Problem requirements> Take the entries below and print only the lines from the one with "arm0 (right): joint" through the one with "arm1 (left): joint", exactly as they stand, both ends included.

[Excerpts from a dataset]
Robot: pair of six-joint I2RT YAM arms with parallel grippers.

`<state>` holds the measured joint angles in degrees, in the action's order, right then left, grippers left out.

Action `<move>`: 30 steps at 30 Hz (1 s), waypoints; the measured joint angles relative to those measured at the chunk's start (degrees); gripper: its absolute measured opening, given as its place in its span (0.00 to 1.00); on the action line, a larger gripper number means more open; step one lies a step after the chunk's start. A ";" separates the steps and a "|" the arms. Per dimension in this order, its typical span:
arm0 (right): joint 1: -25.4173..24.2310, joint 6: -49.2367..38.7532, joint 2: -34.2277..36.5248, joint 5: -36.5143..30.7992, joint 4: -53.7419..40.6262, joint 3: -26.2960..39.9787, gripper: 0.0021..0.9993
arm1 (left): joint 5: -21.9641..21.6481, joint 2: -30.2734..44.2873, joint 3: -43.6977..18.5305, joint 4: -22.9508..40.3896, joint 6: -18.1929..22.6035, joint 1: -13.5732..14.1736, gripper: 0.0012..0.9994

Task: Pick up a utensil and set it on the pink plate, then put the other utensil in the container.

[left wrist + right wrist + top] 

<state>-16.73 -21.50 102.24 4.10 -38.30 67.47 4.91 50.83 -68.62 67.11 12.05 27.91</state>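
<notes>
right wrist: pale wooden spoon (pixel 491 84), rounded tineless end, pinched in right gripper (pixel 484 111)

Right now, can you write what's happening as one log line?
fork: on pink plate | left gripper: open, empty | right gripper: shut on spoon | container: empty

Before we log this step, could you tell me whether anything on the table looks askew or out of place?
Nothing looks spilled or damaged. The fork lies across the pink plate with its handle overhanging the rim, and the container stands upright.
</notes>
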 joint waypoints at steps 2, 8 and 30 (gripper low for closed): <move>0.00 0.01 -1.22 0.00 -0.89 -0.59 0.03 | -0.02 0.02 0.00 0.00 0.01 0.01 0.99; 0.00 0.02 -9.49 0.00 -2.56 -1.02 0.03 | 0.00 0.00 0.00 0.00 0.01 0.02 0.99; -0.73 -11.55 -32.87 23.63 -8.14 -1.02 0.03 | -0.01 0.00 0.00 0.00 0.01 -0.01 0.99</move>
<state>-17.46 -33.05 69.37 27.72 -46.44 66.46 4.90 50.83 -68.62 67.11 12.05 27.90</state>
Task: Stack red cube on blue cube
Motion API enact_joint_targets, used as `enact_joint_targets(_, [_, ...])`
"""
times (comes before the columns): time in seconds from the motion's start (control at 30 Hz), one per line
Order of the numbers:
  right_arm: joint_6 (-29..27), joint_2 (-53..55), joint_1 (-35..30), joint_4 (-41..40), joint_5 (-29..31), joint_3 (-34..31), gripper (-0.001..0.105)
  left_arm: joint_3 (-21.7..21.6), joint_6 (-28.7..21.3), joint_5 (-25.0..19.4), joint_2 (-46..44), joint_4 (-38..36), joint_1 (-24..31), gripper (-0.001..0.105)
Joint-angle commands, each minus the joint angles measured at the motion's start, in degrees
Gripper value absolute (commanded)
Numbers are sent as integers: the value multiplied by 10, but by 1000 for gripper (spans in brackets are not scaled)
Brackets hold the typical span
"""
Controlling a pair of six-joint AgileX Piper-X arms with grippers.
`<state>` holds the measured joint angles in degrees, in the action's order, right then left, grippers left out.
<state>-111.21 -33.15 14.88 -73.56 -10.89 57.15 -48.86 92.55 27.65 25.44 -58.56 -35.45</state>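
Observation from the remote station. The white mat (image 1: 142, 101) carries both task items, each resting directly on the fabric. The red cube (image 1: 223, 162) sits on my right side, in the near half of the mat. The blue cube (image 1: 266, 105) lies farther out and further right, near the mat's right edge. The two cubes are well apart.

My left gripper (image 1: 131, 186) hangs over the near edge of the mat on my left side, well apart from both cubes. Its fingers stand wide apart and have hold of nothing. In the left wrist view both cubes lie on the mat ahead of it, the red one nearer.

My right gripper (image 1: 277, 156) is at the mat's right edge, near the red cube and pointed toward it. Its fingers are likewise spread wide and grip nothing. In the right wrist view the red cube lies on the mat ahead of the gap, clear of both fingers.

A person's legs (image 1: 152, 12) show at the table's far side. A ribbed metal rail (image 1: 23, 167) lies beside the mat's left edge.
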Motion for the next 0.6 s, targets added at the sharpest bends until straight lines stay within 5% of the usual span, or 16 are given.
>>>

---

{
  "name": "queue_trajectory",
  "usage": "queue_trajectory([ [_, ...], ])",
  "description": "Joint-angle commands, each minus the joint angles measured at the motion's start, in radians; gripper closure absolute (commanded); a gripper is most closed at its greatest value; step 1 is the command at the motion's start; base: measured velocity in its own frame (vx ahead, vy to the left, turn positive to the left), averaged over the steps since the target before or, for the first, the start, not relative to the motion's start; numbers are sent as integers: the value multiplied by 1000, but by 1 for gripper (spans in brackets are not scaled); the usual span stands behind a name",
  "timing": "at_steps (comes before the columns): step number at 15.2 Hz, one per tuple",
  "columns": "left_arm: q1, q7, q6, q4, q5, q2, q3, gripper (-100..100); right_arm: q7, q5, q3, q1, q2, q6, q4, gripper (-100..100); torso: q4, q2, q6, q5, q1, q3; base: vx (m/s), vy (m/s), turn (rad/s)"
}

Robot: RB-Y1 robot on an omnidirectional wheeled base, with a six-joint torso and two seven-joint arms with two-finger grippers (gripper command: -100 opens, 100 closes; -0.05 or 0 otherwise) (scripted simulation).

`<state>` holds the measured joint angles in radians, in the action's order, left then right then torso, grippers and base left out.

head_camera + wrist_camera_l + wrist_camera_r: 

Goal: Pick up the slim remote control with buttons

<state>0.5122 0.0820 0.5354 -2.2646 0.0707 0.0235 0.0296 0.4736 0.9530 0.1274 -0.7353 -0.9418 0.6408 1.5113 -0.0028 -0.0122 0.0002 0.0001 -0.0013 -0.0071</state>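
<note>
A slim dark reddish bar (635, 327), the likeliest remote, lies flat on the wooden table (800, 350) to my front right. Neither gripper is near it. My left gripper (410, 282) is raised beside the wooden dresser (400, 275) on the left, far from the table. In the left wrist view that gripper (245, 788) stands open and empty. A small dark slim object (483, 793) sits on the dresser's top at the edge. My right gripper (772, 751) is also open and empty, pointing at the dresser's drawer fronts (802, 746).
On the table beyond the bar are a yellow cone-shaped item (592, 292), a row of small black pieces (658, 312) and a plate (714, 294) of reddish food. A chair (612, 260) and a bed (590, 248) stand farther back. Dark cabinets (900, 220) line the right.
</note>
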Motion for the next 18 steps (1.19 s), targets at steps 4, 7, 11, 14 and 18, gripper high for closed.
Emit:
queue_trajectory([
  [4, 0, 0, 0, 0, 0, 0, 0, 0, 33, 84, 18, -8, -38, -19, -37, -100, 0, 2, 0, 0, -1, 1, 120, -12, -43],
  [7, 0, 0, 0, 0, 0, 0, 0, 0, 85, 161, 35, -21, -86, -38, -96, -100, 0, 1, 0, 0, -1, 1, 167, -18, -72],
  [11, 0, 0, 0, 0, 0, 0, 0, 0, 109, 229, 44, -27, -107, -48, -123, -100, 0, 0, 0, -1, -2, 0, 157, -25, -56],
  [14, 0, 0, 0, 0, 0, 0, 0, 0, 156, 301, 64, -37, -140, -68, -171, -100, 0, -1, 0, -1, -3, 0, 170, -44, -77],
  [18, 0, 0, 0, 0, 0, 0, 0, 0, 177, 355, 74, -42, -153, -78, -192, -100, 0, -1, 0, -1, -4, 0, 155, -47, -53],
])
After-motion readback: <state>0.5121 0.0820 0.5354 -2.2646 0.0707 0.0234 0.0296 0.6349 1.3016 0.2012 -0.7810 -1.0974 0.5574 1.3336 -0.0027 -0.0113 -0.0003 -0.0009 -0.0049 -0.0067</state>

Exercise answer>
arm0 (right): joint 1: -25.4173..24.2310, joint 6: -49.2367..38.7532, joint 2: -34.2277..36.5248, joint 5: -36.5143..30.7992, joint 4: -53.7419..40.6262, joint 3: -26.2960..39.9787, gripper: 0.0021..0.9993
arm1 (left): joint 5: -21.9641..21.6481, joint 2: -30.2734..44.2873, joint 3: -43.6977..18.5305, joint 4: -22.9508..40.3896, joint 6: -18.1929..22.6035, joint 1: -13.5732..14.1736, gripper: 0.0012..0.9994

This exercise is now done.